GRAY MATTER: There's something inside my head.

Me, Myself and Irene

by on Aug.27, 2011, under A Month in Provence

With Hurricane Irene bearing down on the East Coast, U.S. air carriers have canceled nearly 5,000 flights this weekend and warned that several major airports in New York and Washington could shut down entirely to guard against the storm’s destructive force. Delta Air Lines, the nation’s largest carrier, said it will cancel about 1,300 flights from Saturday to Monday. So began my trip to France, scheduled on Delta Airlines, flying from LAX to Nice through….you guessed it: JFK and Hurricane Irene.

I had already been worried about this trip for more human reasons. Could I afford the time off? Could I afford the expense? With an exchange rate hovering north of 1.4 dollars per Euro, my purchasing power would be worth less than a ticket on Delta to France through an evacuating New York. For many reasons, I was doubting whether I should be taking this trip.
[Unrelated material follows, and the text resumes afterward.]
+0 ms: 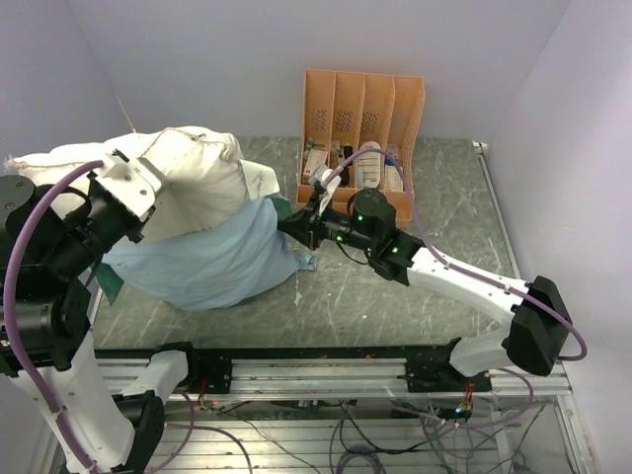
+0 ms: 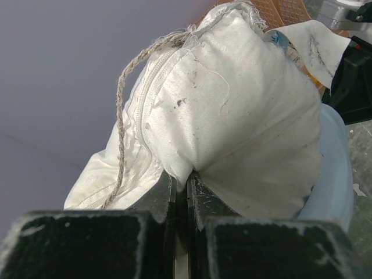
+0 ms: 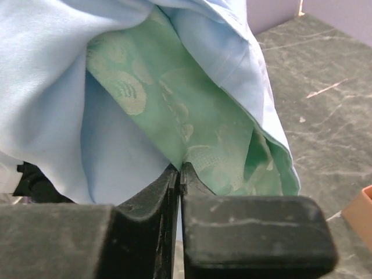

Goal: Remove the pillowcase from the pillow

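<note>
The off-white pillow [image 1: 188, 173] is lifted at the table's left, its upper end bare, with a frayed cord along its seam [image 2: 125, 87]. My left gripper [image 2: 185, 180] is shut on a fold of the pillow [image 2: 232, 104]. The light-blue pillowcase [image 1: 207, 262] still wraps the pillow's lower end and sags onto the table. My right gripper [image 1: 288, 227] is shut on the pillowcase at its right edge; in the right wrist view the jaws [image 3: 180, 170] pinch the cloth where the mint-green patterned face [image 3: 174, 110] meets the blue face [image 3: 46, 87].
An orange file rack [image 1: 362, 109] with bottles and boxes stands at the back, just behind the right arm. The grey marbled tabletop [image 1: 395, 306] runs to a metal rail [image 1: 326, 370] at the near edge. White walls close in left, back and right.
</note>
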`<state>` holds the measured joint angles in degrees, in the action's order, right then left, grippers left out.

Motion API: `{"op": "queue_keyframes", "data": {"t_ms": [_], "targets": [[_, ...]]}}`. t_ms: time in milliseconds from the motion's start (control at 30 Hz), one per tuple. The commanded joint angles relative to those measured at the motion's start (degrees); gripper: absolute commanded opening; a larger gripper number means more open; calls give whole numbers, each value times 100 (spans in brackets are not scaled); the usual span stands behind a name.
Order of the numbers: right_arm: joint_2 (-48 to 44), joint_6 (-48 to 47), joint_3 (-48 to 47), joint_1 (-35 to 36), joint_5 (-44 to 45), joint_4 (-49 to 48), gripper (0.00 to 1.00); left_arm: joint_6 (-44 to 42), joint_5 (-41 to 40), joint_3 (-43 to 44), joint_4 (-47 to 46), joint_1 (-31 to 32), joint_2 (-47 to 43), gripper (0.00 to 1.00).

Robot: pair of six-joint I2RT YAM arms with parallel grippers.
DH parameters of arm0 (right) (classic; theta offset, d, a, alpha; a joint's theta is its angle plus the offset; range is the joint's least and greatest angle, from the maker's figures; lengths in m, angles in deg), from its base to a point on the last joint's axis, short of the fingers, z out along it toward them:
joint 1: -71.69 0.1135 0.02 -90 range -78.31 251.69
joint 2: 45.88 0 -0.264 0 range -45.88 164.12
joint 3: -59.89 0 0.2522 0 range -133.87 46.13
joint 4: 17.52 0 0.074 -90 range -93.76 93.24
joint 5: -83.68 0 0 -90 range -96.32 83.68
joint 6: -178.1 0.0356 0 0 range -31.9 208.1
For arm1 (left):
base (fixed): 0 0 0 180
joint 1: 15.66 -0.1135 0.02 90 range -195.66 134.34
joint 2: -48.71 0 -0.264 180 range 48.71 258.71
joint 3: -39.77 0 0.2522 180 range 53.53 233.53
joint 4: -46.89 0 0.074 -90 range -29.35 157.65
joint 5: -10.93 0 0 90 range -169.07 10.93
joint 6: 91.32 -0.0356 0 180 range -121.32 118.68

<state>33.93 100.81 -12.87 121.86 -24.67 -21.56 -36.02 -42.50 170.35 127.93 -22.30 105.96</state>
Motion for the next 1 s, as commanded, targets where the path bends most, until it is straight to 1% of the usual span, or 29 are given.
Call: {"op": "queue_keyframes", "data": {"t_ms": [0,233,400,600,700,800,867,967], "targets": [[-72,-27,316,-42,29,-184,0,-89,6,-83,-120,-14,-94,7],[-195,148,1036,-73,486,-493,0,27,-208,-117,-328,-18,-104,7],[13,435,1597,-76,946,-752,0,279,-498,-56,-637,-15,-109,7],[649,1027,2719,-72,1577,-1622,0,755,-1014,-72,-1343,-22,-160,7],[1096,1382,3157,-54,1850,-2033,0,905,-1199,-16,-1527,-16,-136,7],[1435,1538,3442,10,2185,-2309,0,932,-1256,-4,-1583,-16,-142,7],[1345,1530,3526,99,2487,-2252,0,903,-1226,-1,-1543,-20,-144,7],[819,1363,3467,293,2850,-1911,0,908,-1195,-49,-1539,-19,-157,7]]}}
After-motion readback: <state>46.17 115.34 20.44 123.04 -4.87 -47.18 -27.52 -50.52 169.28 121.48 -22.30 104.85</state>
You know how in life you usually either have time but no money or money but no time? Well, for a rare change, I had enough of each to plan a 6-week soiree in France. The first 4 weeks I would attend a French immersion program at Institut de Francais in Villefranche-Sur-Mer on the French Riviera in pursuit of my dream to refer to myself as a polyglot (and pretend to be an international playboy).

The last two weeks, my mom, her husband and I were planning on driving to the D-Day beaches of Normandy followed by a week in Paris. They would be finishing a bike and barge octogenarian adventure in Southern France the same day my French immersion program wrapped up. The timing was perfect and would be the first European reunion for her and me since my green Members Only jacket and I tagged along on a tour she was leading several decades prior.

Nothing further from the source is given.